## TASK DATA

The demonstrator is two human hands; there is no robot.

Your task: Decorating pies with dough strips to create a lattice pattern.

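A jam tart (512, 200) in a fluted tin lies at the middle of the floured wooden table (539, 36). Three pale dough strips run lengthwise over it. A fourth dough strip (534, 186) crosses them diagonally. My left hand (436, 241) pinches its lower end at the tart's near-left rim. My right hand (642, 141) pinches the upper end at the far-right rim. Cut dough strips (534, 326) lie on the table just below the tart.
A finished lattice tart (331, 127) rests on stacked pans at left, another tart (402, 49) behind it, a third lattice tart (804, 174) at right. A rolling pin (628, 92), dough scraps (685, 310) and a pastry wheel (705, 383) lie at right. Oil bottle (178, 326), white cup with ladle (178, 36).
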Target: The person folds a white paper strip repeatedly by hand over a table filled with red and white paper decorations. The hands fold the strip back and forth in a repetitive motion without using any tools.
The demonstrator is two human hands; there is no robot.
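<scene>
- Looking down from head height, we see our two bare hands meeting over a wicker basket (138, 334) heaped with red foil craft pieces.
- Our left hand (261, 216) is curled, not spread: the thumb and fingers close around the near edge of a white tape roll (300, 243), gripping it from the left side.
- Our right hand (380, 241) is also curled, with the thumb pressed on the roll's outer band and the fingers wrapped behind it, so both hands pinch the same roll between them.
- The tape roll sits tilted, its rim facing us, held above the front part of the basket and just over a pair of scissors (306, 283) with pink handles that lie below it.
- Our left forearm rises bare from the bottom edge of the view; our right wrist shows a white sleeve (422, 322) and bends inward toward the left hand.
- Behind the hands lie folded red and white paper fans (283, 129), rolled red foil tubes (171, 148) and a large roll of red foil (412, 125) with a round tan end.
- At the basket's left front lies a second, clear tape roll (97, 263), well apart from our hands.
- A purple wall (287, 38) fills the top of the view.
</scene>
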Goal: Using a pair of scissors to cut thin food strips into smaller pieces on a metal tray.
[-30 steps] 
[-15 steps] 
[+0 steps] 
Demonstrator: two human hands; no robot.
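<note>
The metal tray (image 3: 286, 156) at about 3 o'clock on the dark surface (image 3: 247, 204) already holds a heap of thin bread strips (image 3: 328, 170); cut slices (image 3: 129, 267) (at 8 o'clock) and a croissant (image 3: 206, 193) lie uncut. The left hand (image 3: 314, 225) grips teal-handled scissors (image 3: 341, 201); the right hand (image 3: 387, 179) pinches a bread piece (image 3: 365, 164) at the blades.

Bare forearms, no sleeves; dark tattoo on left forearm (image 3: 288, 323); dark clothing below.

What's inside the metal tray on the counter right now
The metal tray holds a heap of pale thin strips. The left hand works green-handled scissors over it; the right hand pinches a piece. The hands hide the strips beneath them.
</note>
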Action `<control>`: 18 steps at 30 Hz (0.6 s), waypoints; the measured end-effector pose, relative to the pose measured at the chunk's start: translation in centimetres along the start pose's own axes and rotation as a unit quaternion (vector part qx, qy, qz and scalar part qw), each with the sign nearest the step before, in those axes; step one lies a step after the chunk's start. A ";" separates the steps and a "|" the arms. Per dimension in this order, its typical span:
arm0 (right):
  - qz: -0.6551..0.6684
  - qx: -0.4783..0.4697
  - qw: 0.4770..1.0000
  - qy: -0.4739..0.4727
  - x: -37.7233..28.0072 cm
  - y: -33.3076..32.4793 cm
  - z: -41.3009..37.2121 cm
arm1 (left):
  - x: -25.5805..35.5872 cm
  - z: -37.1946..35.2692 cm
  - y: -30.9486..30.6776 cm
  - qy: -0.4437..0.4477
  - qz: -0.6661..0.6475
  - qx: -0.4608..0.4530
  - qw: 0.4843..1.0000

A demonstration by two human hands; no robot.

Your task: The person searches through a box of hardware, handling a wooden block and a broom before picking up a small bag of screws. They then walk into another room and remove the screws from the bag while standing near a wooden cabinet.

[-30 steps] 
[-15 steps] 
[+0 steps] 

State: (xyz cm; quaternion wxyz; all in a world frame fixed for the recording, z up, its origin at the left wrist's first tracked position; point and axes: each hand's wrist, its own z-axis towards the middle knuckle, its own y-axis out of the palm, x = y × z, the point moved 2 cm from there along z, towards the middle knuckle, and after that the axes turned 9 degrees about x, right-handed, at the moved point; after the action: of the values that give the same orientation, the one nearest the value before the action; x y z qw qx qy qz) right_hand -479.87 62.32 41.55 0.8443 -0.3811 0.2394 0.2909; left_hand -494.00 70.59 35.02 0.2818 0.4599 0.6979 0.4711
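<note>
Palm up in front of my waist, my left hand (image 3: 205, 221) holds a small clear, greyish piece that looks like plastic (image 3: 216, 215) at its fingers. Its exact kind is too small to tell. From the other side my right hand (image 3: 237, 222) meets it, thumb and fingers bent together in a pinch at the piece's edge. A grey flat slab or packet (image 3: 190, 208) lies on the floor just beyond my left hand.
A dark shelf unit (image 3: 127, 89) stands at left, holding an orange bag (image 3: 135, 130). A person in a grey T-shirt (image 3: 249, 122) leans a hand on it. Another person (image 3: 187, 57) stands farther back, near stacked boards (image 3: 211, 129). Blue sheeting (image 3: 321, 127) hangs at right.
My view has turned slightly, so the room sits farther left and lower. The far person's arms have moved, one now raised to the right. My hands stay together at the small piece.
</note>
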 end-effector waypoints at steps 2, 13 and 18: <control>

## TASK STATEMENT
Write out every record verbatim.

## RESPONSE TO THE EXERCISE
The demonstrator is two human hands; there is no robot.

Your task: Decorating pies with dough strips to create a lattice pattern.

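A jam tart (512, 200) in a fluted tin lies at the middle of the floured wooden table (539, 36). Three pale dough strips run lengthwise over it. A fourth dough strip (534, 186) crosses them diagonally. My left hand (436, 241) pinches its lower end at the tart's near-left rim. My right hand (642, 141) pinches the upper end at the far-right rim. Cut dough strips (534, 326) lie on the table just below the tart.
A finished lattice tart (331, 127) rests on stacked pans at left, another tart (402, 49) behind it, a third lattice tart (804, 174) at right. A rolling pin (628, 92), dough scraps (685, 310) and a pastry wheel (705, 383) lie at right. Oil bottle (178, 326), white cup with ladle (178, 36).
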Target: The person folds a white paper strip repeatedly by hand over a table filled with red and white paper decorations. The hands fold the strip back and forth in a repetitive motion without using any tools.
The demonstrator is two human hands; there is no robot.
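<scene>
- Looking down from head height, we see our two bare hands meeting over a wicker basket (138, 334) heaped with red foil craft pieces.
- Our left hand (261, 216) is curled, not spread: the thumb and fingers close around the near edge of a white tape roll (300, 243), gripping it from the left side.
- Our right hand (380, 241) is also curled, with the thumb pressed on the roll's outer band and the fingers wrapped behind it, so both hands pinch the same roll between them.
- The tape roll sits tilted, its rim facing us, held above the front part of the basket and just over a pair of scissors (306, 283) with pink handles that lie below it.
- Our left forearm rises bare from the bottom edge of the view; our right wrist shows a white sleeve (422, 322) and bends inward toward the left hand.
- Behind the hands lie folded red and white paper fans (283, 129), rolled red foil tubes (171, 148) and a large roll of red foil (412, 125) with a round tan end.
- At the basket's left front lies a second, clear tape roll (97, 263), well apart from our hands.
- A purple wall (287, 38) fills the top of the view.
</scene>
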Goal: Using a pair of scissors to cut thin food strips into smaller pieces on a metal tray.
[-30 steps] 
[-15 steps] 
[+0 steps] 
Demonstrator: two human hands; no robot.
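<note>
The metal tray (image 3: 286, 156) at about 3 o'clock on the dark surface (image 3: 247, 204) already holds a heap of thin bread strips (image 3: 328, 170); cut slices (image 3: 129, 267) (at 8 o'clock) and a croissant (image 3: 206, 193) lie uncut. The left hand (image 3: 314, 225) grips teal-handled scissors (image 3: 341, 201); the right hand (image 3: 387, 179) pinches a bread piece (image 3: 365, 164) at the blades.

Bare forearms, no sleeves; dark tattoo on left forearm (image 3: 288, 323); dark clothing below.

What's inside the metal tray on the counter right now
The metal tray holds a heap of pale thin strips. The left hand works green-handled scissors over it; the right hand pinches a piece. The hands hide the strips beneath them.
</note>
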Action `<control>`: 18 steps at 30 Hz (0.6 s), waypoints; the measured end-effector pose, relative to the pose measured at the chunk's start: translation in centimetres along the start pose's own axes and rotation as a unit quaternion (vector part qx, qy, qz and scalar part qw), each with the sign nearest the step before, in those axes; step one lies a step after the chunk's start. A ";" separates the steps and a "|" the arms. Per dimension in this order, its typical span:
arm0 (right):
  - qz: -0.6551..0.6684
  - qx: -0.4783..0.4697
  - qw: 0.4770..1.0000
  - qy: -0.4739..0.4727
  - x: -37.7233..28.0072 cm
  - y: -33.3076..32.4793 cm
  - z: -41.3009..37.2121 cm
arm1 (left):
  - x: -25.5805..35.5872 cm
  - z: -37.1946..35.2692 cm
  - y: -30.9486..30.6776 cm
  - qy: -0.4437..0.4477
  - qz: -0.6661..0.6475
  - qx: -0.4608..0.4530
  - qw: 0.4843..1.0000

A demonstration by two human hands; no robot.

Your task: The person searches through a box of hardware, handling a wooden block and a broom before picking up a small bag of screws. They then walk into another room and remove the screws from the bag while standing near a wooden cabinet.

[-30 steps] 
[-15 steps] 
[+0 steps] 

State: (xyz cm; quaternion wxyz; all in a world frame fixed for the recording, z up, its origin at the left wrist's first tracked position; point and axes: each hand's wrist, its own z-axis towards the middle knuckle, its own y-axis out of the palm, x = y × z, the point moved 2 cm from there along z, towards the middle knuckle, and after that the axes turned 9 degrees about x, right-handed, at the moved point; after the action: of the values that give the same orientation, the one nearest the value before the action; x y z qw qx qy qz) right_hand -479.87 62.32 41.55 0.8443 -0.3811 0.2394 0.2909; left_hand -494.00 70.59 35.02 0.2818 0.4599 0.6979 0.4711
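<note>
Palm up in front of my waist, my left hand (image 3: 205, 221) holds a small clear, greyish piece that looks like plastic (image 3: 216, 215) at its fingers. Its exact kind is too small to tell. From the other side my right hand (image 3: 237, 222) meets it, thumb and fingers bent together in a pinch at the piece's edge. A grey flat slab or packet (image 3: 190, 208) lies on the floor just beyond my left hand.
A dark shelf unit (image 3: 127, 89) stands at left, holding an orange bag (image 3: 135, 130). A person in a grey T-shirt (image 3: 249, 122) leans a hand on it. Another person (image 3: 187, 57) stands farther back, near stacked boards (image 3: 211, 129). Blue sheeting (image 3: 321, 127) hangs at right.
My view has turned slightly, so the room sits farther left and lower. The far person's arms have moved, one now raised to the right. My hands stay together at the small piece.
</note>
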 end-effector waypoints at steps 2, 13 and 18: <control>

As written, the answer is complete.